Snow in Africa? Yes, you read that correctly. Although many people don’t think about it much, it does snow in Africa.
For many people, snow is something they will see over a number of days almost every year. For a large majority of Africans, this is definitely not the case. Although South Africa & Lesotho receive snow more frequently than any other African countries, most people living in the region don’t see any unless they go up to the mountains or the weather is much colder than usual.
In the 20+ years I lived in my hometown, it has only snowed twice. Funnily enough, the first time it happened was a night I was on a flight to Switzerland. So like many South Africans, I still think of snow as an extraordinary novelty.
One weekend there had been snow in the mountains of Lesotho, so we decided to go snow hunting. This entailed waking up at an hour that cannot be mentioned, a good amount of hot tea & a long drive in order to get to the border early. On the South African side of the border, you don’t go into a building, instead you hand your documents through a window & they get handed back. So there we were shivering & with passports in hand, shuffling along in the queue.
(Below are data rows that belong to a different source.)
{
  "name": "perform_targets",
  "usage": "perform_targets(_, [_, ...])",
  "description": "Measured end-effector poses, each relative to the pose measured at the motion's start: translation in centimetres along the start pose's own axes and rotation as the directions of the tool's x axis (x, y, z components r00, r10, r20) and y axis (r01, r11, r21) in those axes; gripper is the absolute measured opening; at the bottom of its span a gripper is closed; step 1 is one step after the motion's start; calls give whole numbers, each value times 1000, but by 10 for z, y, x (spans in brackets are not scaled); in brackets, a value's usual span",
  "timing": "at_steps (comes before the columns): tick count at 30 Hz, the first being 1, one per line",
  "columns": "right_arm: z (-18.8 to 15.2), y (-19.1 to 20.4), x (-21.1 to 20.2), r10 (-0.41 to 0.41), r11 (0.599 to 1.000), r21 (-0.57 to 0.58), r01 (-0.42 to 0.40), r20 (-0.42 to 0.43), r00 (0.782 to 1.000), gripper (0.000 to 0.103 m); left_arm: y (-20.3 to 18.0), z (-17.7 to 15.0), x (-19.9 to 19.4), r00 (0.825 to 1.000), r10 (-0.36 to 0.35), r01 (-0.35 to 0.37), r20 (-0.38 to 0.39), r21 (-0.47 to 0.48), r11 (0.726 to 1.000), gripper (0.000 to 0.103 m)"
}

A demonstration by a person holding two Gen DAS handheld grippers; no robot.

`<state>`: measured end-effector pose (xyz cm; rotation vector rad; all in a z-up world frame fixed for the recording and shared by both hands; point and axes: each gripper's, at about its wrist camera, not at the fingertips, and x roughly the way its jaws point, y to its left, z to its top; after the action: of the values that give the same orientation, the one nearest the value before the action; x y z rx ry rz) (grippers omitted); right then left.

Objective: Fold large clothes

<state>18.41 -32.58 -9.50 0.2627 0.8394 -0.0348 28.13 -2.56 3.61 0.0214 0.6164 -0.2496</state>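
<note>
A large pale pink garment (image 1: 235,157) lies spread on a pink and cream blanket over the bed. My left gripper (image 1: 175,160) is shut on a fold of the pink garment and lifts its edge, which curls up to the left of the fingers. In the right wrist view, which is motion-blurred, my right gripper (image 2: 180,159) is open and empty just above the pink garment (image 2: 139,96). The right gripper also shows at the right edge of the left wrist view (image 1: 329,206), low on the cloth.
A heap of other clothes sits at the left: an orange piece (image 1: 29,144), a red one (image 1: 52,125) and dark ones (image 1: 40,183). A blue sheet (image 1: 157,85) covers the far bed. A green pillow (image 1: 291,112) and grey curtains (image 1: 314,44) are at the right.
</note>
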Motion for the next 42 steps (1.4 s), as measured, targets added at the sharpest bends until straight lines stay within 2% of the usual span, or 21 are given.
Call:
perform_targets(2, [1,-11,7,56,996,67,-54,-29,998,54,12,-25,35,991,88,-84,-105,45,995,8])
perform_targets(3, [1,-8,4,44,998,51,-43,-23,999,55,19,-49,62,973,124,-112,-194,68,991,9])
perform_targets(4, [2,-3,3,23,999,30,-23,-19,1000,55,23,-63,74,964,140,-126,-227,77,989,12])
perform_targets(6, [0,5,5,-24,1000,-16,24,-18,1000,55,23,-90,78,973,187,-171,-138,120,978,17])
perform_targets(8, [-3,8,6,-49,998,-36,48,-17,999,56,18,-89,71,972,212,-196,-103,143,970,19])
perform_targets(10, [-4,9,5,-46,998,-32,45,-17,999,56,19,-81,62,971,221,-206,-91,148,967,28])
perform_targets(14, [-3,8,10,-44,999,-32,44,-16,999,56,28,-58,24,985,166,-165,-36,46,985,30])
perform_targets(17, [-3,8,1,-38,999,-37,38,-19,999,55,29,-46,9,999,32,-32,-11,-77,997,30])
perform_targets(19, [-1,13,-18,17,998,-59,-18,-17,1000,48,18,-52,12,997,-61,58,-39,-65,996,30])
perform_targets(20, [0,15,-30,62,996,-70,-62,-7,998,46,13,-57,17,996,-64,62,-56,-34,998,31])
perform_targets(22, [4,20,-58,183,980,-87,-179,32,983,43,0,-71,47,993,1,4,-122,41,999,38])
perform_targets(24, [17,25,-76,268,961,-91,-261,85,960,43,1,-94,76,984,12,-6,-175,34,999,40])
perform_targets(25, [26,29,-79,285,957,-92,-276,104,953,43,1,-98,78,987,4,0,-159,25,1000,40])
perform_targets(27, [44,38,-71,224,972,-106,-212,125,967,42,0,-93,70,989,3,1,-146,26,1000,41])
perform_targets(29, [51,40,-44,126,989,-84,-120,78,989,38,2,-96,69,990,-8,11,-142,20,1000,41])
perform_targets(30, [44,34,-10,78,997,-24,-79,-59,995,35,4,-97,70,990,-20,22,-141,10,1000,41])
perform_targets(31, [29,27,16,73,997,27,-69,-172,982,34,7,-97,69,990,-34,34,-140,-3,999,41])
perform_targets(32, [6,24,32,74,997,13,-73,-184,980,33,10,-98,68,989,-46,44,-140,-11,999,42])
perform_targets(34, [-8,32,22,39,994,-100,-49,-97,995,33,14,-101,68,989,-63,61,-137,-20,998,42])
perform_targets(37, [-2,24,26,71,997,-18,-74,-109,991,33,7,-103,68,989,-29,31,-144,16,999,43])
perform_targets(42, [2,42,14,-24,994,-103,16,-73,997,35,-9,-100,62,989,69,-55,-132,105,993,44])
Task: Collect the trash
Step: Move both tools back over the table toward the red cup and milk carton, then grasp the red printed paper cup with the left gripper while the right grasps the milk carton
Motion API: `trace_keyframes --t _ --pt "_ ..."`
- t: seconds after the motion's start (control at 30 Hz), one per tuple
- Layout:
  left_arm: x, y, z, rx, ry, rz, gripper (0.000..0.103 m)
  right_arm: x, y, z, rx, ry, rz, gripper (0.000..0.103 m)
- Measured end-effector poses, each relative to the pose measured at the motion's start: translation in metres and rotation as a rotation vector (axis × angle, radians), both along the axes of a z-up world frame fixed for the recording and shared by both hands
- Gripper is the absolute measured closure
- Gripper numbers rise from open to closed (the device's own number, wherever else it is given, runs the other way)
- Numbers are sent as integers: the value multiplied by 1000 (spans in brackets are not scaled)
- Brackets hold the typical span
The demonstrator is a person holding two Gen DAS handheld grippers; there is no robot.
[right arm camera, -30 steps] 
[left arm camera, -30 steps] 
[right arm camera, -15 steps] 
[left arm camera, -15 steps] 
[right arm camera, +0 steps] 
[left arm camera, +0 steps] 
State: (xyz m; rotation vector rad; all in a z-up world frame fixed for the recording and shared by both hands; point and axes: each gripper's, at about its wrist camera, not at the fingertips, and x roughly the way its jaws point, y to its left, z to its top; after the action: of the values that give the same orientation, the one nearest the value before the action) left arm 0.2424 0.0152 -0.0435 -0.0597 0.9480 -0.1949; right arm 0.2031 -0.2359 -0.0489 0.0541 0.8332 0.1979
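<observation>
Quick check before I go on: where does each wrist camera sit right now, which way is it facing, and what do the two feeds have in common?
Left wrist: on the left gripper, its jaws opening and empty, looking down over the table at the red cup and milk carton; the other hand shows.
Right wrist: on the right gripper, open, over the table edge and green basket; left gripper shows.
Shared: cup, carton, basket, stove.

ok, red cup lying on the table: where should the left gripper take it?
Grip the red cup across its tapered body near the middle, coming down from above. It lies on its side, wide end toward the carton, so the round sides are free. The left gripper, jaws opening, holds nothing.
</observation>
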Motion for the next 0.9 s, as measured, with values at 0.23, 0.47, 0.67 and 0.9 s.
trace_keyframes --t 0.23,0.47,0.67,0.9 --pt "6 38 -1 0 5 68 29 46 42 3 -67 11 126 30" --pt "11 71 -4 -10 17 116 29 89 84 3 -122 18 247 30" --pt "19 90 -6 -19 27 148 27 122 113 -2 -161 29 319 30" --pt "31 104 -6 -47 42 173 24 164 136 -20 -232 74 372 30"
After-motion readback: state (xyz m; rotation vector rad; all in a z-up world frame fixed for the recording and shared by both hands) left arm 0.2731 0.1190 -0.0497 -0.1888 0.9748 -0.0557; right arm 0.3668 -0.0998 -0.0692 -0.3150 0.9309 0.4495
I’d never been to Lesotho before, so I was actually blown away by the winding roads & exquisite landscape. All along the route there were traditional little huts, donkey wagons & what seemed to be every person walking by wearing a blanket & traditional hat, which I was later told is called a mokorotlo.
Finally, we reached the snow. With mountain waterfalls & ponds frozen & a blanket of white, it gives a ‘winter wonderland’ effect that is difficult to put into words. Something about this seemingly mystical, crystal, white stuff brings out your inner child. The very first thing you want to do is make a snowball & fling it at one of your friends.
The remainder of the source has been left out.